The Dark Night (1)
By Velma Ruch of Lamoni, IA, USA
These are portentous times. The lives of many are being sacrificed unnecessarily to the gods of war, greed, and avarice. The land is being desecrated by the thoughtless waste of vital resources. You must obey my commandments and be in the forefront of those who would mediate this needless destruction while there is yet day. -Doctrine and Covenants 150:7
The concept of the dark night of the soul, although not named as such, has been around since the beginning of time in mythology, in stories of the hero, and in scripture. Each will vary slightly depending on the tradition from which it comes. My story and the others I am sharing are all part of the Christian spiritual journey and thus are based on the suffering, crucifixion, and resurrection of Jesus.
“No spirituality can pretend to be mature,” Ronald Rolheiser has written, “without grappling with the timeless, haunting questions of suffering and death” (The Holy Longing: The Search for a Christian Spirituality, Doubleday, 1999, p. 141). “In Christian spirituality,” he states, “Christ is central and central to Christ is his death and rising to new life, so as to send us a new spirit…We pay lip service to the fact that the key thing Jesus did for us was to suffer and die, but we seldom really try to understand what that means and how we might appropriate it in our own lives” (p. 142).
As reported in the Gospel of John (John 12:24 NRSV), Jesus himself referred to the paschal process of transformation by saying, “Unless a grain of wheat falls into the ground and dies, it remains only a single grain, but if it dies it yields a rich harvest.”
I have learned that some kind of death is necessary as preparation for a new life and spirit. As Rolheiser expresses it, “These words of Jesus define the paschal mystery, namely, in order to come to fuller life and spirit, we must constantly be letting go of present life and spirit” (p. 146).
We were born with a vision of that to which we were called, but it is not ours until we grow into it.
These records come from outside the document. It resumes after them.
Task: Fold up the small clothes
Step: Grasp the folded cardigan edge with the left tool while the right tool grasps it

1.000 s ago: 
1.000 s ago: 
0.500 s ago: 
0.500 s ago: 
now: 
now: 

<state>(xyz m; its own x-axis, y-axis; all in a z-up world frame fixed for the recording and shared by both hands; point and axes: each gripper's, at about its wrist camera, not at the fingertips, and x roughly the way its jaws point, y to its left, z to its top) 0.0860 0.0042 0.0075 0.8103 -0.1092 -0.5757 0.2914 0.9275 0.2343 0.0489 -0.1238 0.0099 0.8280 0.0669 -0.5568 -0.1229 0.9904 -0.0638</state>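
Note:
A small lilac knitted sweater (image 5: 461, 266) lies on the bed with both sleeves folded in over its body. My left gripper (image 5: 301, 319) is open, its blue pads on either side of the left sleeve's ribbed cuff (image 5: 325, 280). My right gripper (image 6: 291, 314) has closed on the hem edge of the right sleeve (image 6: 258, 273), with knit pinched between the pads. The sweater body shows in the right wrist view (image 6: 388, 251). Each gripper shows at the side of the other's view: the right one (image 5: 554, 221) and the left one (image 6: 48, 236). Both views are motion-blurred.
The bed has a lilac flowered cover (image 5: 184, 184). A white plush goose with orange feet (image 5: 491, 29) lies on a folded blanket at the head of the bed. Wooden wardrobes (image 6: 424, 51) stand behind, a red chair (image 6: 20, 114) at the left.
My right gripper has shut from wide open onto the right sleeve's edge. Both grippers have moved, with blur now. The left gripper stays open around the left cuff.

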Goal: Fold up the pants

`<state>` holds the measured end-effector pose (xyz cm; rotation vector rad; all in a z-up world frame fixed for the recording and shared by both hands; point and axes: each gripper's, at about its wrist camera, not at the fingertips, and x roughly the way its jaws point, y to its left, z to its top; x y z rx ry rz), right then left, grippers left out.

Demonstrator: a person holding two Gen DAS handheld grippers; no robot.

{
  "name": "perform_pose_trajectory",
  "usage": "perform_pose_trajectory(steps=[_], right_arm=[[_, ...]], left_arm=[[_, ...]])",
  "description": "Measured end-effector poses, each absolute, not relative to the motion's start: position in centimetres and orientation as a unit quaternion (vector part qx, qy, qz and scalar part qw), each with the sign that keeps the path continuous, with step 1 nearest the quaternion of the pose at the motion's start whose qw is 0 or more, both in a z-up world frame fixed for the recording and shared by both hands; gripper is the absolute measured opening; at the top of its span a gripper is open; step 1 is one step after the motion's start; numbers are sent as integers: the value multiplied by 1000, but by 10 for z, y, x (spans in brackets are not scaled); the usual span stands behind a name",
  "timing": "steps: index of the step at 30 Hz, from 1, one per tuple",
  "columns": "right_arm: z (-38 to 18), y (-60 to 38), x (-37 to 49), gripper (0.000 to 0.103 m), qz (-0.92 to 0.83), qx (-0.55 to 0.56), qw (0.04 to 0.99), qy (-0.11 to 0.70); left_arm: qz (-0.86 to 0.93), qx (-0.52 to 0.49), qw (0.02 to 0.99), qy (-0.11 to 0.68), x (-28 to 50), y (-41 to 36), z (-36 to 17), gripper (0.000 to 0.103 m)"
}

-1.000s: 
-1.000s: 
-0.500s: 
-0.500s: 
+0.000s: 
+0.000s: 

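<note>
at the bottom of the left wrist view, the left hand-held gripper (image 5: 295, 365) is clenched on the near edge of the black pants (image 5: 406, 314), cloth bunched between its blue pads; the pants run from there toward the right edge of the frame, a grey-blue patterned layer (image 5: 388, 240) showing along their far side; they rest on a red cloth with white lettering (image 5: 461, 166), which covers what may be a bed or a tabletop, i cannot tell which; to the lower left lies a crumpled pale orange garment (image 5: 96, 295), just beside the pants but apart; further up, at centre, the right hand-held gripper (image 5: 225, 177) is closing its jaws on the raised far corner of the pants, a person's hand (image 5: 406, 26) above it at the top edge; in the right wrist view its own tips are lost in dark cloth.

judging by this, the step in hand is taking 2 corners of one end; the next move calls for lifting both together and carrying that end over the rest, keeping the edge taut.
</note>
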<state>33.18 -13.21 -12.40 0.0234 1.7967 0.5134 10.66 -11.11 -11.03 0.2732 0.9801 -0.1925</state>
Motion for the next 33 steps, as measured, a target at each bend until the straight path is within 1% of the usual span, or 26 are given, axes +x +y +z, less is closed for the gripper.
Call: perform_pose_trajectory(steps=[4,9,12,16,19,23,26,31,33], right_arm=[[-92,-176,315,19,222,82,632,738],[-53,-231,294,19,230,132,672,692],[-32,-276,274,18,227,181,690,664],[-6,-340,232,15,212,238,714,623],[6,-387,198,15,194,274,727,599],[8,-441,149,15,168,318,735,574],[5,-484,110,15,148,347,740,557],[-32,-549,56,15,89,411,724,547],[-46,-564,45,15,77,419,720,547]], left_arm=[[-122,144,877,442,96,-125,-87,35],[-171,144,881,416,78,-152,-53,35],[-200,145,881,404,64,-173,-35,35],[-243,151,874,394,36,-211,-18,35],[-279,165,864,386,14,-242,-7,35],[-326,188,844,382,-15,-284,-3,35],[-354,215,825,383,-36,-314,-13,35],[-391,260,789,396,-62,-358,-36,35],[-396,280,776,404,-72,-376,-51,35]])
Through one or a series of transformations we come closer to what the poet John Donne once described as “an abler soul” (“Ecstasy”). It may be a cleansing of impurities, a conversion, a sense of calling, a deeper love relationship between the human and the Divine, or a power to accomplish what once seemed impossible. Beyond living an incarnate life, we also are transformed, not only by a fuller understanding of the self but by a greater ability to live it as well. We come home.
(Excerpted from “The Dark Night of the Soul: A Personal Account” by Velma Ruch)
Spirit, now live in me.
Breathe deeply and enter a few minutes of silence. Be attentive to where you sense new life emerging in you. Search your memories of the previous day. When did you notice the sacredness of life in surprising places or forms in the world around you?